### Task
Repeat the span of the entries below that starts at the line with "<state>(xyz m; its" and ends at the line with "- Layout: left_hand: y", nothing more. Skip the pictures.

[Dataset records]
=====
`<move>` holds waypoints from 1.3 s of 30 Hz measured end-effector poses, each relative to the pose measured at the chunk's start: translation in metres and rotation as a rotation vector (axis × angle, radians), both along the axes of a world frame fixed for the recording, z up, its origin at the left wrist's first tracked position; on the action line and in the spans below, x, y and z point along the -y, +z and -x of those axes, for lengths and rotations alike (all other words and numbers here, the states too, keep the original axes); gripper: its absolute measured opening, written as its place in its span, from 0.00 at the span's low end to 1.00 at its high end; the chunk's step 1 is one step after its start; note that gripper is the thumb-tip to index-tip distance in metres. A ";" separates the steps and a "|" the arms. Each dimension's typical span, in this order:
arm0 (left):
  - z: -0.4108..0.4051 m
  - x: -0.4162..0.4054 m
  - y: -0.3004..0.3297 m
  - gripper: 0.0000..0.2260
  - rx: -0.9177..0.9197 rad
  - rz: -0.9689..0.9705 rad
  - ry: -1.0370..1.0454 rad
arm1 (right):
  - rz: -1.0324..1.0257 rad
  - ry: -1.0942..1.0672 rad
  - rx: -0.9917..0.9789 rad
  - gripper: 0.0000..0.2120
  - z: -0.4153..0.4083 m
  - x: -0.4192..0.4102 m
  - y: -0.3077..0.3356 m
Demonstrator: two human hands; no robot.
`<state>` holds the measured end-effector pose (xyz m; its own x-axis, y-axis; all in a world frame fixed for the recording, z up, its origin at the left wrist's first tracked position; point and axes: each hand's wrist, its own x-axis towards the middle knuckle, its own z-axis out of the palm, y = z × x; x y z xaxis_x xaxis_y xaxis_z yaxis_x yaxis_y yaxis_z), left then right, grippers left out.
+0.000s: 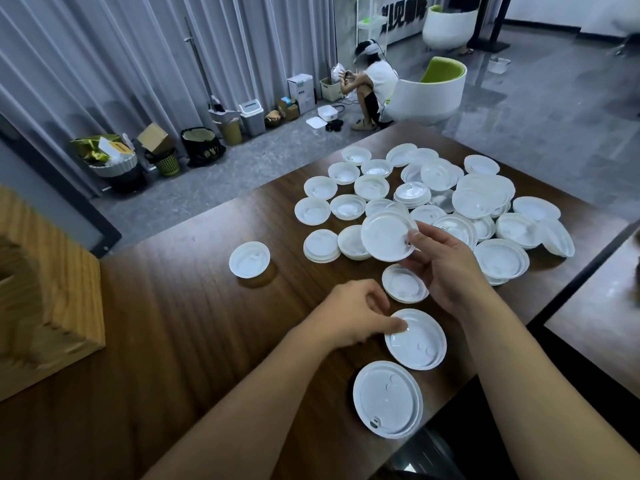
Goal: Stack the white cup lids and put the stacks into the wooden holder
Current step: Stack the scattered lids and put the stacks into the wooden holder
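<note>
- A single white lid (387, 399) is lying flat on the dark wooden tabletop (180, 306), nearest the viewer, just short of the left hand.
- The left hand (353, 315) is reaching over the tabletop, its fingers (396, 326) curling to pinch the near-left rim of a short stack of lids (417, 340), which is resting on the tabletop.
- The right hand (440, 265), just beyond and to the right of the left hand, is holding one lid (387, 235) lifted and tilted, with the thumb and fingertips gripping its right edge.
- Another low stack (404, 284) is sitting between the two hands, under the right palm.
- Beyond the right hand, a large scatter of loose lids (415, 195) and small stacks is covering the far part of the tabletop; one lone lid (249, 259) is lying apart, to the left of that hand.
- The wooden holder (48, 296) is standing well to the left of the left hand, with no lids visible in it.
- The lids are looking thin, light, and slightly flexible, probably slick; a pinch at the rim seems the surest hold, and taller stacks may need gripping around the sides.
</note>
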<state>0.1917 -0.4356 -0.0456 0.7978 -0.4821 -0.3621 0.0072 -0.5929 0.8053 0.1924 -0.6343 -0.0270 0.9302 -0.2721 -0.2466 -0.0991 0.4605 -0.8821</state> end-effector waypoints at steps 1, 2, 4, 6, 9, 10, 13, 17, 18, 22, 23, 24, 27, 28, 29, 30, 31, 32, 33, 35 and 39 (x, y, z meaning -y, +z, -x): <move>0.003 0.003 -0.004 0.17 -0.005 -0.004 -0.021 | 0.003 0.003 0.002 0.09 0.000 -0.001 0.000; 0.003 0.003 -0.007 0.16 0.000 -0.012 -0.025 | 0.010 0.009 0.004 0.10 0.000 -0.001 0.000; -0.001 -0.004 -0.009 0.14 -0.008 -0.008 -0.014 | 0.021 0.020 0.005 0.11 0.000 -0.001 -0.002; -0.009 -0.019 -0.006 0.14 -0.031 0.013 0.022 | 0.015 0.012 -0.005 0.10 0.001 -0.001 -0.004; -0.021 -0.051 0.001 0.14 -0.078 -0.045 0.126 | 0.001 0.002 -0.020 0.10 0.002 -0.003 -0.006; -0.025 -0.062 0.004 0.14 -0.090 -0.121 0.156 | -0.001 0.006 -0.021 0.10 0.002 -0.004 -0.006; -0.034 -0.089 0.015 0.20 -0.168 -0.370 0.143 | -0.006 0.027 -0.020 0.10 0.000 -0.011 -0.005; -0.038 -0.096 0.025 0.27 -0.023 -0.503 0.183 | -0.011 0.047 -0.018 0.11 -0.005 -0.021 -0.001; -0.038 -0.095 0.026 0.26 0.078 -0.517 0.172 | -0.010 0.053 -0.016 0.11 -0.006 -0.023 0.000; -0.036 -0.094 0.021 0.22 0.116 -0.372 -0.095 | 0.010 0.083 -0.005 0.10 -0.008 -0.026 0.002; -0.036 -0.095 0.019 0.19 0.102 -0.357 -0.130 | 0.012 0.087 -0.004 0.10 -0.008 -0.026 0.002; -0.036 -0.098 0.017 0.15 0.097 -0.340 -0.129 | 0.013 0.091 -0.002 0.10 -0.007 -0.026 0.002; -0.042 -0.108 0.019 0.08 0.058 -0.227 0.001 | 0.032 0.101 -0.009 0.12 -0.006 -0.025 0.001; -0.045 -0.111 0.022 0.08 0.042 -0.158 0.060 | 0.036 0.104 -0.015 0.14 -0.005 -0.025 0.001; -0.047 -0.115 0.027 0.08 0.030 -0.067 0.128 | 0.035 0.107 -0.019 0.16 -0.004 -0.025 0.000; -0.048 -0.118 0.033 0.09 0.016 0.044 0.211 | 0.030 0.109 -0.021 0.20 -0.004 -0.026 0.000; -0.049 -0.119 0.039 0.09 -0.011 0.167 0.303 | 0.024 0.110 -0.023 0.23 -0.004 -0.027 0.000; -0.050 -0.119 0.046 0.10 -0.054 0.295 0.388 | 0.018 0.113 -0.022 0.25 -0.004 -0.028 0.000; -0.050 -0.116 0.052 0.12 -0.095 0.404 0.450 | 0.010 0.121 -0.019 0.26 -0.004 -0.029 -0.001; -0.049 -0.107 0.060 0.16 -0.124 0.513 0.522 | -0.005 0.156 -0.019 0.25 -0.005 -0.032 -0.001; -0.051 -0.085 0.060 0.11 -0.058 0.451 0.564 | -0.041 0.229 -0.020 0.22 -0.006 -0.039 -0.001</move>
<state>0.2425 -0.3509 0.0144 0.9548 -0.1150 -0.2740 0.2638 -0.0966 0.9597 0.1982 -0.5950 -0.0276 0.9613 -0.0440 -0.2721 -0.2223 0.4595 -0.8599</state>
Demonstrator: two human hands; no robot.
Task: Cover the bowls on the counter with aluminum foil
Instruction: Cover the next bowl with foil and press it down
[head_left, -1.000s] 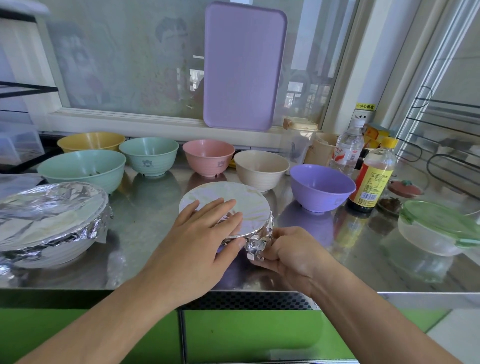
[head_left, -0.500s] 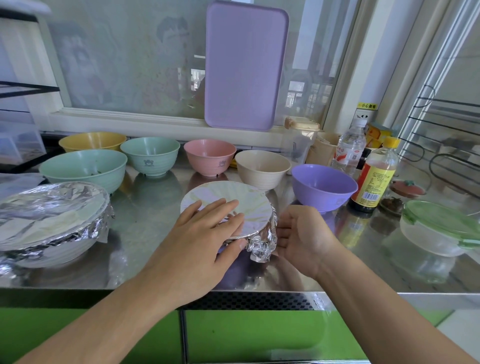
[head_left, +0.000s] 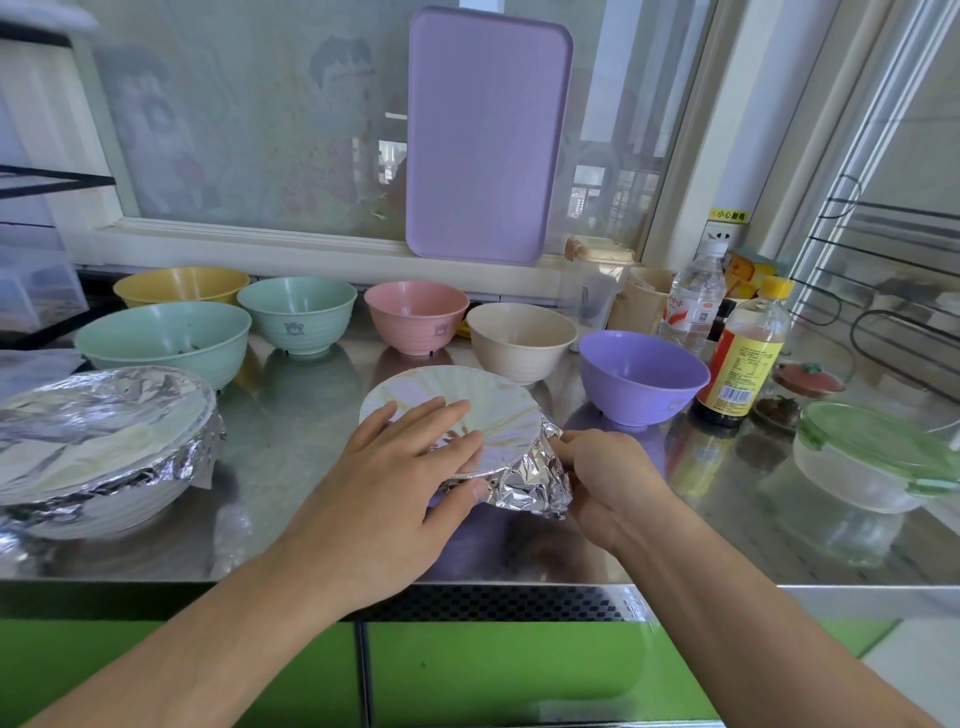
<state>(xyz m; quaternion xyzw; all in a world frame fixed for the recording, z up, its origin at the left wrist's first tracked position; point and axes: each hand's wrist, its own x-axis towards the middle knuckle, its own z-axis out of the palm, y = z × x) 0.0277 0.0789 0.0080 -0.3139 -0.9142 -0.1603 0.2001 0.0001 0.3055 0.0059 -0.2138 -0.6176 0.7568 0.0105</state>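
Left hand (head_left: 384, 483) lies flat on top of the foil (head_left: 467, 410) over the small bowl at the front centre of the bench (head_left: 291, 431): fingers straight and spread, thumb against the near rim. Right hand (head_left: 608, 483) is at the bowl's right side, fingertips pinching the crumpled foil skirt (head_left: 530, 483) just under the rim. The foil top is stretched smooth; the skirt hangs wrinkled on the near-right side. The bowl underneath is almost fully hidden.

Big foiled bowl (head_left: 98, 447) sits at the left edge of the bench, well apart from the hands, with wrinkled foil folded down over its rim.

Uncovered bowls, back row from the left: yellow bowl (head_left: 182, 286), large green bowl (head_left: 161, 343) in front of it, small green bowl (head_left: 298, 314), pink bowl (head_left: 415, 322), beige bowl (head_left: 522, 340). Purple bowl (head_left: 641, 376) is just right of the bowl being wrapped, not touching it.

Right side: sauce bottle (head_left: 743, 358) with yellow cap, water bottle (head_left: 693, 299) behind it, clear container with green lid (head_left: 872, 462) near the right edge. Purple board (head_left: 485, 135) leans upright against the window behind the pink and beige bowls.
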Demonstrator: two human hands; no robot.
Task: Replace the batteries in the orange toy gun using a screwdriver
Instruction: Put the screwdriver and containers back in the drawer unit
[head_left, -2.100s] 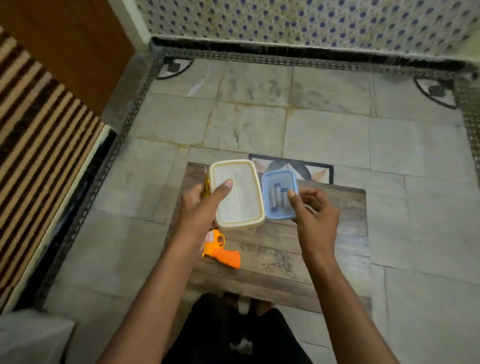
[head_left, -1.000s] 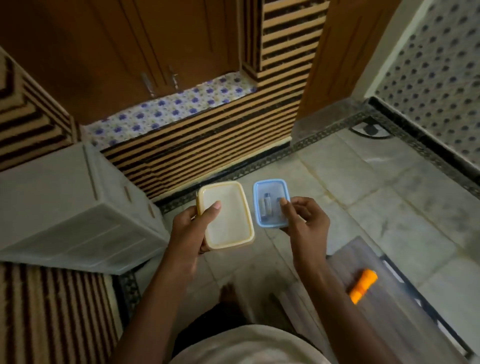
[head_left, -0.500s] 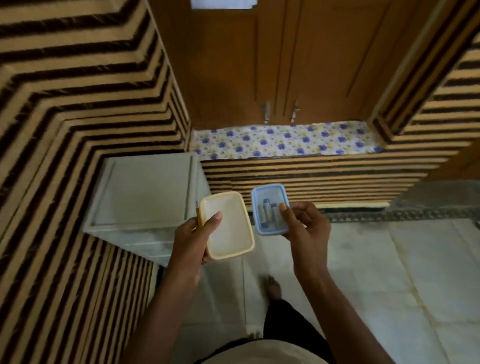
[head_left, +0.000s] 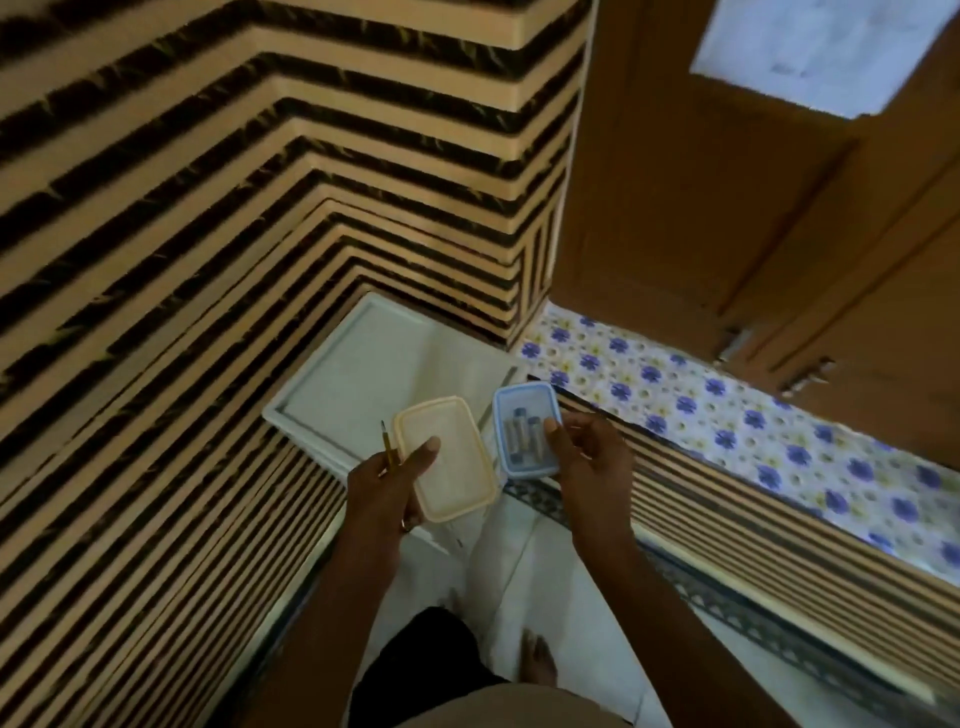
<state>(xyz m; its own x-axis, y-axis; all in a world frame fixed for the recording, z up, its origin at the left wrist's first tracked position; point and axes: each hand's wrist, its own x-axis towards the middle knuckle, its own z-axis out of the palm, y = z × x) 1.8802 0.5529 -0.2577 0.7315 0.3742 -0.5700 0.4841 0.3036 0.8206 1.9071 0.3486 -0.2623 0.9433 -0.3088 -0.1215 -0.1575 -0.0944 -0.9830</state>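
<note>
Right now I see the white plastic unit (head_left: 363, 374) by the striped wall, L hand (head_left: 382, 491) clamped on cream box (head_left: 447, 457) w/ screwdriver (head_left: 388, 449), R hand (head_left: 589, 460) pinching blue box (head_left: 524, 405) w/ batteries (head_left: 522, 434); toy gun out of view.

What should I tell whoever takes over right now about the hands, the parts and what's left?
Left hand: holds the cream lid and the screwdriver together.
Right hand: holds the blue container with batteries inside.
Both are carried in the air, in front of a white plastic unit. The toy gun is not in view.
Done: cannot tell whether the batteries are swapped.
Left: cannot tell; check the gun.
</note>
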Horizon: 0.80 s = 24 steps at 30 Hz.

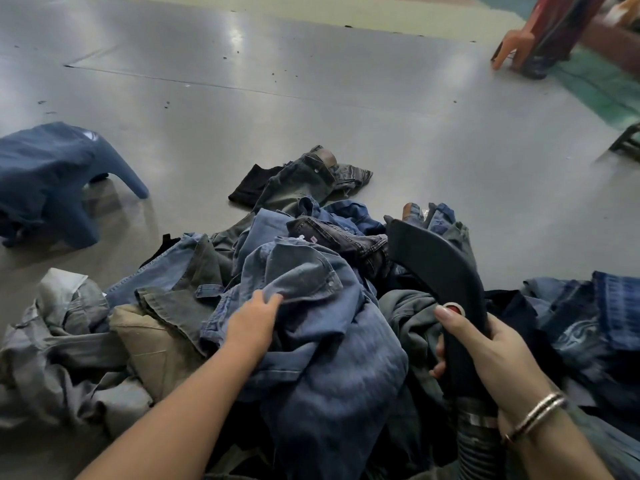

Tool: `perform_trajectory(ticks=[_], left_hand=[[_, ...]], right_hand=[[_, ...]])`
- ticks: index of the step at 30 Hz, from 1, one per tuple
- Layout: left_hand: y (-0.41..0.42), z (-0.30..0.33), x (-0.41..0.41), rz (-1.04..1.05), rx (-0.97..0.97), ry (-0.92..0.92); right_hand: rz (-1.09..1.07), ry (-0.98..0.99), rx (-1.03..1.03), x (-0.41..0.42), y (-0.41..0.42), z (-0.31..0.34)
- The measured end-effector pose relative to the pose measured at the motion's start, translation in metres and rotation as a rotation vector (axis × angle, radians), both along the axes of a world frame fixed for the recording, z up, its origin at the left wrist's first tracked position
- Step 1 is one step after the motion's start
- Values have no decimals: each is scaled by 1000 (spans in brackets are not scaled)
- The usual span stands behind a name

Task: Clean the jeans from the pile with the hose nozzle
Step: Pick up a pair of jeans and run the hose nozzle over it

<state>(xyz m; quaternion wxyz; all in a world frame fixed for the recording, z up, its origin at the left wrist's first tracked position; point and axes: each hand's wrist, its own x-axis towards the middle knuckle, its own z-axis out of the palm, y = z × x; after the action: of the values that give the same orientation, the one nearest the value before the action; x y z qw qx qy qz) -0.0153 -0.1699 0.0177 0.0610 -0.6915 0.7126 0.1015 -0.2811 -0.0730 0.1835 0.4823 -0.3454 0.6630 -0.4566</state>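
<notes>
A big pile of jeans (194, 306) in blue, grey, tan and black covers the floor in front of me. A blue pair (311, 341) lies on top at the middle. My left hand (252, 323) lies on its waistband with the fingers laid over a fold of denim. My right hand (491, 355) grips the black hose nozzle (440, 261), thumb by a red button. The nozzle's flat curved head points up and away over the pile. A ribbed hose (474, 445) runs down from the handle.
A blue plastic stool (52, 178) draped with denim stands on the left. A dark pair of jeans (304, 181) lies apart on the grey floor beyond the pile. An orange chair (512, 43) and a person's clothing sit far right, by a green mat.
</notes>
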Motion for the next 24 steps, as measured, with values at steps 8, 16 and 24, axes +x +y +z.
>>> perform_trajectory(ticks=[8,16,24], left_hand=[[-18,100,59,473,259,2151],[6,14,100,1082,-170,1006],[-7,6,43,352,-55,685]], right_hand=[[-13,-19,0,-8,3,2],[-2,5,8,-4,4,2],[35,11,29,6,-3,0]])
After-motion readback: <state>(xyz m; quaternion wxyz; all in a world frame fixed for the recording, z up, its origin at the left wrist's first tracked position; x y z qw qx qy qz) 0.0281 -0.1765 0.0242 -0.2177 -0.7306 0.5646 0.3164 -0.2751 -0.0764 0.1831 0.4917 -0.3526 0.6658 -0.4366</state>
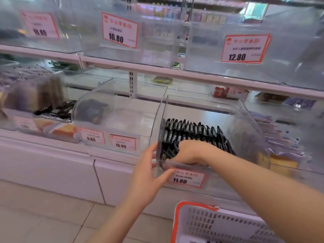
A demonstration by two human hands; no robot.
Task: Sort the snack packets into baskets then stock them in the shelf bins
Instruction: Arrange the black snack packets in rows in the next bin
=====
### Task response
<state>(xyz m; its own x-axis, y-axis; all in a world frame fixed for the recording, z up, its origin at the left wrist's first tracked position; point and axes: each hand's wrist, its own x-axis towards the middle knuckle, its own z-axis out of the palm, y = z × x) 1.8802 0.5529 -0.2577 0.7315 0.3742 -0.5700 0.4841 0.3036 0.8206 1.9071 0.3486 -0.2623 0.9433 -0.3088 -0.1215 -0.1575 -0.0944 -0.9830</state>
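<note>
Right now I see the white plastic unit (head_left: 363, 374) by the striped wall, L hand (head_left: 382, 491) clamped on cream box (head_left: 447, 457) w/ screwdriver (head_left: 388, 449), R hand (head_left: 589, 460) pinching blue box (head_left: 524, 405) w/ batteries (head_left: 522, 434); toy gun out of view.

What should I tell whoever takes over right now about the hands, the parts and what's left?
Left hand: holds the cream lid and the screwdriver together.
Right hand: holds the blue container with batteries inside.
Both are carried in the air, in front of a white plastic unit. The toy gun is not in view.
Done: cannot tell whether the batteries are swapped.
Left: cannot tell; check the gun.
</note>
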Horizon: 0.80 s = 24 steps at 30 Hz.


Tool: `perform_trajectory(ticks=[_], left_hand=[[_, ...]], right_hand=[[_, ...]])`
- ticks: index of the step at 30 Hz, from 1, one per tuple
- Layout: left_hand: y (-0.41..0.42), z (-0.30..0.33), x (-0.41..0.41), rz (-1.04..1.05), rx (-0.97..0.97), ry (-0.92..0.92); right_hand: rz (-1.09..1.07), ry (-0.98..0.99), rx (-1.03..1.03), x (-0.41..0.42), y (-0.41..0.42), z (-0.31..0.34)

What the answer needed to say has been said.